上側のFETはソースフォロワーとして働き、ゲインはほぼ1である。つまりこのアンプの入力から出力までの電圧ゲインは、D3aが一人で稼ぎ出していることになる。ソースフォロワーの出力インピーダンスは、ほぼ、1/gmなので、今回のFETのgm=24Sを代入すると、きわめて低い出力インピーダンスとなるが、ソースに直列に入っている0.47Ωにより、アンプとしてのダンピングファクターは、10.5に留まった(実測値)。下側のFETは、定電流回路を構成している。FETを使わずにトランジスタを使っても構成可能であるが、トランジスタは温度係数がプラスなので、熱暴走が心配である。バイアス電流は、1.5Aに設定した。これで8W強の出力が得られる。スピーカー端子への直流出力を防止するためにオペアンプによるサーボ回路を使っている。オフセット調整ボリュームは省略した。

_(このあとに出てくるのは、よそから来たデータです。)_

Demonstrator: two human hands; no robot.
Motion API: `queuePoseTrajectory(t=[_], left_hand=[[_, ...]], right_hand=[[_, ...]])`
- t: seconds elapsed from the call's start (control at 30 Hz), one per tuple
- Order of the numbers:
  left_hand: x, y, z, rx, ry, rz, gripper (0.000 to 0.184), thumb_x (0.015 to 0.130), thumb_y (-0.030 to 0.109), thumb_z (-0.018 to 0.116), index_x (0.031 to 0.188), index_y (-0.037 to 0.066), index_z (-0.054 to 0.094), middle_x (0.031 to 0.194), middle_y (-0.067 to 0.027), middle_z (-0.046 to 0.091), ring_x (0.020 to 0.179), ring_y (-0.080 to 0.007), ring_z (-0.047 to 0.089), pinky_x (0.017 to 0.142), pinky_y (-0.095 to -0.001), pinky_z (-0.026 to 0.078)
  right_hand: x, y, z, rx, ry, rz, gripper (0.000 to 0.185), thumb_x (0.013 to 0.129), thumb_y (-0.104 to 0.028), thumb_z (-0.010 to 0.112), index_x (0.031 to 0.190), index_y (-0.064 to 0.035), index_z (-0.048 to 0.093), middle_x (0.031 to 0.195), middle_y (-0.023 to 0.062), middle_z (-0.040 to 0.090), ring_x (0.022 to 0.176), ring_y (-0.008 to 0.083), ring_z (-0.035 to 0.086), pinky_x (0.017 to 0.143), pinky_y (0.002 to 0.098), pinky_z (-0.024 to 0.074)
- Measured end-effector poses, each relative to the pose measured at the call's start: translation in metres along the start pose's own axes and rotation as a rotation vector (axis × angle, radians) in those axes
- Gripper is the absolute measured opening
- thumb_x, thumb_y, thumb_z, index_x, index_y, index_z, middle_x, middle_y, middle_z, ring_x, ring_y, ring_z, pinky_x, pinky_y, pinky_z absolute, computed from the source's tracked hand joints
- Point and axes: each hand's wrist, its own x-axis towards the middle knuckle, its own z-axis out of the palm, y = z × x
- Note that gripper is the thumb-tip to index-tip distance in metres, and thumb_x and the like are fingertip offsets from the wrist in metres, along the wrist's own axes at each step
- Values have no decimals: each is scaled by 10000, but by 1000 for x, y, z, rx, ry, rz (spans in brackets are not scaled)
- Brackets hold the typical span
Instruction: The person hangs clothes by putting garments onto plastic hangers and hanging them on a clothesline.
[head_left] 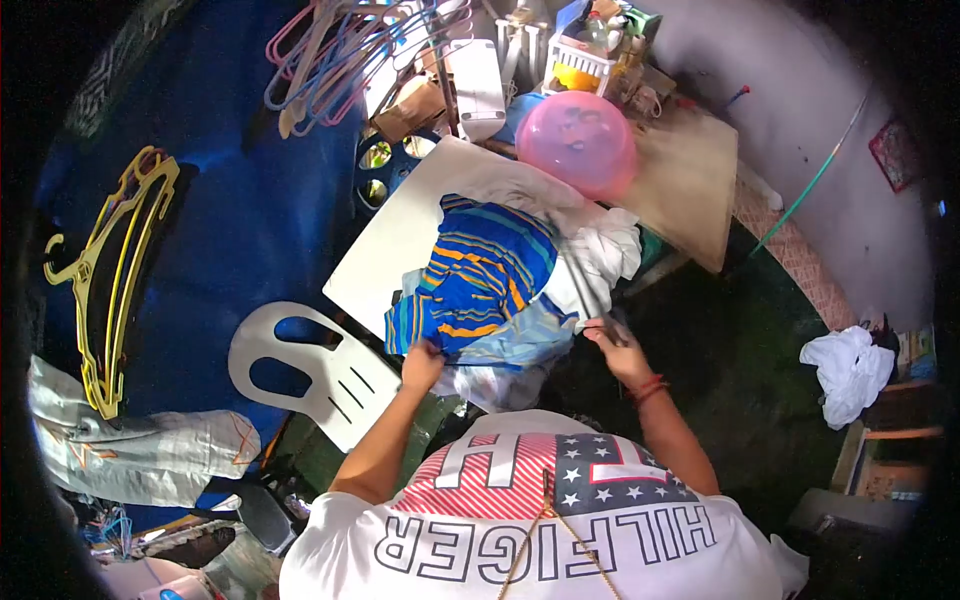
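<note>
A blue garment with orange and teal stripes lies spread over the white table. My left hand is closed on its near left corner. On the other side, my right hand has its fingers pinched together at the end of a blurred grey strip; what exactly they grip is unclear. Light blue cloth shows under the striped garment, hanging at the near table edge. Crumpled white cloth lies just beyond my right hand.
The white table holds the clothes. A pink balloon-like round object sits at the back. Several hangers hang at top left, yellow hangers at left. A white chair stands left; white cloth is at right.
</note>
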Motion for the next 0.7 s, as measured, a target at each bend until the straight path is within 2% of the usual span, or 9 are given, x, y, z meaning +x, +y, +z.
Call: queuePoseTrajectory(t=[0.07,0.1,0.2,0.27,0.47,0.53,0.6,0.67,0.7], left_hand=[[-9,9,1,101,358,281,256,709,104,682,933,12,600,896,-162,635,853,-379,600,775,-438,474],[-8,23,3,51,345,451,198,705,40,664,896,18,614,874,-166,617,858,-367,587,803,-429,464],[5,41,40,-65,-292,734,195,765,72,630,959,55,637,953,-169,624,941,-366,595,848,-422,476],[10,49,72,181,-239,996,304,774,114,639,1070,59,596,1063,-156,600,988,-343,586,864,-405,485],[20,40,96,406,-237,785,372,784,152,621,1131,34,564,1053,-191,608,1018,-353,583,899,-422,472],[14,38,81,317,-296,712,358,784,179,620,1107,28,581,1091,-195,614,1056,-350,580,917,-429,463],[11,41,65,8,-192,707,377,775,156,613,1120,7,575,1098,-207,612,1046,-359,581,918,-424,459],[10,54,36,-282,-157,608,409,766,137,612,1141,-17,559,1106,-216,601,1045,-346,582,924,-393,455],[1,65,17,-466,-120,428,320,810,120,593,1092,-27,557,1032,-132,616,976,-266,592,876,-349,460]], right_hand=[[8,38,13,-179,-105,180,312,939,-170,525,1212,-22,553,1148,131,620,1084,226,596,943,345,436],[15,76,29,-260,-59,-19,338,893,-126,557,1215,-20,548,1171,161,604,1111,266,577,950,359,434],[20,85,60,-429,-64,-242,473,756,-2,617,1222,-15,539,1240,220,551,1175,362,516,971,398,427],[22,98,74,-503,-4,-255,410,736,11,622,1141,-9,559,1161,236,560,1117,403,526,944,418,443],[36,55,61,-650,-15,61,253,756,-33,606,1004,5,579,977,245,574,981,443,545,821,480,461],[38,-2,64,-534,98,-206,220,803,-69,626,984,23,543,930,251,560,901,464,543,781,511,455],[47,-63,74,-308,-40,-159,277,818,-26,606,1086,13,553,1040,251,587,970,436,565,835,447,467],[58,-84,92,-51,57,-687,324,871,-34,580,1187,9,531,1093,217,613,1021,349,608,872,374,479],[56,-104,90,-43,10,-663,327,883,-50,585,1200,8,527,1094,187,622,1032,317,609,886,364,470]])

終段は、パワーMOS FETが各種売られていて、耐圧:50V以上、電流5A以上なら使用可能であるが、かなりの発熱があり、放熱器との熱接触を良くしてやらないと熱破壊を起こしてしまう。最初は外国製の小型のFETを使っていたが、6個も壊してしまい、TO−3P形のFETに交換したら壊れなくなった。注意するのはFETとヒートシンクの間に挟む放熱シート自体の熱抵抗が意外と大きく、できたら使いたくない所であるが、そうすると、放熱器は各FETに一個ずつ必要でしかも電気的に絶縁しなければならず工作が大変である。今回使った放熱シートは、信越シリコーンのTC30AG1/8の0.3mm厚であるが、できたらもっと高性能なものを使いたい。放熱器は、Core Two Duo (LLC775)用のヒートパイプ付きを、FET 2個につき、1個の放熱器でまかなった。

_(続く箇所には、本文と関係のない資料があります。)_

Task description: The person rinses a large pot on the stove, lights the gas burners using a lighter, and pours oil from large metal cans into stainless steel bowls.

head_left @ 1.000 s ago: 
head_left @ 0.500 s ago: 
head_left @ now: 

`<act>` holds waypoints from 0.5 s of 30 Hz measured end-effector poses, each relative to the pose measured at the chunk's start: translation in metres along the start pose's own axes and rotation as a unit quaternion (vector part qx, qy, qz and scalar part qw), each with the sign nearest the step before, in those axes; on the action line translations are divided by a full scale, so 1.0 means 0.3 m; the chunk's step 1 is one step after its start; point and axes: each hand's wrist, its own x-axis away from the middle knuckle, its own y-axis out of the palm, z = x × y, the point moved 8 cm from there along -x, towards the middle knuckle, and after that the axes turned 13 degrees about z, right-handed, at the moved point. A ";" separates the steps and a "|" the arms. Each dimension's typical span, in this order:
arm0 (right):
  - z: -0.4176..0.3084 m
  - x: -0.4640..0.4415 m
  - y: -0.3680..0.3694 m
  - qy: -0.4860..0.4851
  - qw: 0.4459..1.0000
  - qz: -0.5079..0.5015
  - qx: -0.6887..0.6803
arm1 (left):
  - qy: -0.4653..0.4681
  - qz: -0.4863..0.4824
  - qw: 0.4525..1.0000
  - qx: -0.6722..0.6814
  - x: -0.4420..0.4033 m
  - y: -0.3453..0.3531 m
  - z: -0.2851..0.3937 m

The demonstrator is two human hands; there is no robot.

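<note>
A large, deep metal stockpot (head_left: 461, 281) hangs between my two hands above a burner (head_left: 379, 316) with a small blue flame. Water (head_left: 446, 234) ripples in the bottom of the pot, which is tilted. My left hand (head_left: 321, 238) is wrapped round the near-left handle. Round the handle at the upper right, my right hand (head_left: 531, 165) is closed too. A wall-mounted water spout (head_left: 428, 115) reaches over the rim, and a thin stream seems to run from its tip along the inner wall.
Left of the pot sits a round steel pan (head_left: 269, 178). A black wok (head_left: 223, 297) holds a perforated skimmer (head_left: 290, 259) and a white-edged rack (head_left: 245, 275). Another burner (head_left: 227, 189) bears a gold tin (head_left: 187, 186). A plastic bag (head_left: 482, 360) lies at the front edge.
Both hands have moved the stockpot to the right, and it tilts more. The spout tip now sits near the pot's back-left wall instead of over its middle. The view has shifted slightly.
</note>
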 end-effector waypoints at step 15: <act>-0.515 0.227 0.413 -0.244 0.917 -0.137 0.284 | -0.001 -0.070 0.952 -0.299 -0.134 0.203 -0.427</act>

冷却FANは定格12Vのところ6Vで動作させている。

DC+/−16Vの電源として、IBM ThinkPad用のACアダプタを2個使用した。真空管の電源は手持ちのジャンクのトランスを活用した。D3aのヒーターはAC点火であるので、ハムを避けるため、6.3Vの一端を−16Vに接続するとともに、他端との間に3.3μFのフィルムコンを挿入した。

 調整中の本器

部品の説明

シャーシーは古いTVチューナーのケースを加工して再利用した。電源部は下部シャーシーに、アンプ部はトップカバーに組込み両者を電線で結んだ。電源トランスの背が高く内部に入りきらないので、トップカバーをくりぬいて上まで飛び出させた。放熱器は、トップカバーの上に乗せた2mm厚のアルミ板の上に設置した。

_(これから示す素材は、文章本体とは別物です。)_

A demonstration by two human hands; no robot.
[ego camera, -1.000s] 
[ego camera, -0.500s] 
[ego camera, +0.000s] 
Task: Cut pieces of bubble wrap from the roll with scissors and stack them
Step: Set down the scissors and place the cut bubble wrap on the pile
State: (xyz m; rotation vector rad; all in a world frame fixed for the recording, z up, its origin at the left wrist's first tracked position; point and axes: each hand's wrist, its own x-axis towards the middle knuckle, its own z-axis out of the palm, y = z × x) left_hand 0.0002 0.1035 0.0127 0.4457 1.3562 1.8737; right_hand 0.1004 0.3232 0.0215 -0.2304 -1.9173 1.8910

信号が通る抵抗器はカーボン抵抗を、カップリングコンデンサーとサーボ回路の積分コンデンサーはWIMA社のポリプロピレンコンデンサー、630V、0.47μFを使った。

測定結果

 出力: 8W強でクリップが始まる。クリップ直前のFFTによる測定結果

 ダンピングファクター: 10.5@1KHz、1W (On/Off法)

 アンプゲイン: 31.5dB、入力端子から8Ω終端まで

 周波数特性(R・LでほとんどかわらないのでRのみ表示) WaveSpectraによる測定です

 歪特性 WaveSpectraによる測定です

音質評価とまとめ

いやな音が全くしない自然な感じの音で歪みも全く感じられず、きわめてクリアーかつ広帯域な音である。それでいて音が良く前に出て、雰囲気をよく再現している。JAZZもクラシックもどちらも上手にこなすアンプである。

今回のアンプの部品代は1.5万円くらいでしょうか。真空管アンプに比べればずいぶん安く音の良いアンプが製作できるモノです。

電子工作仲間のNさんも同じ回路で製作し(真空管とFETの型番は違いますが)、好結果が得られたとのことでした。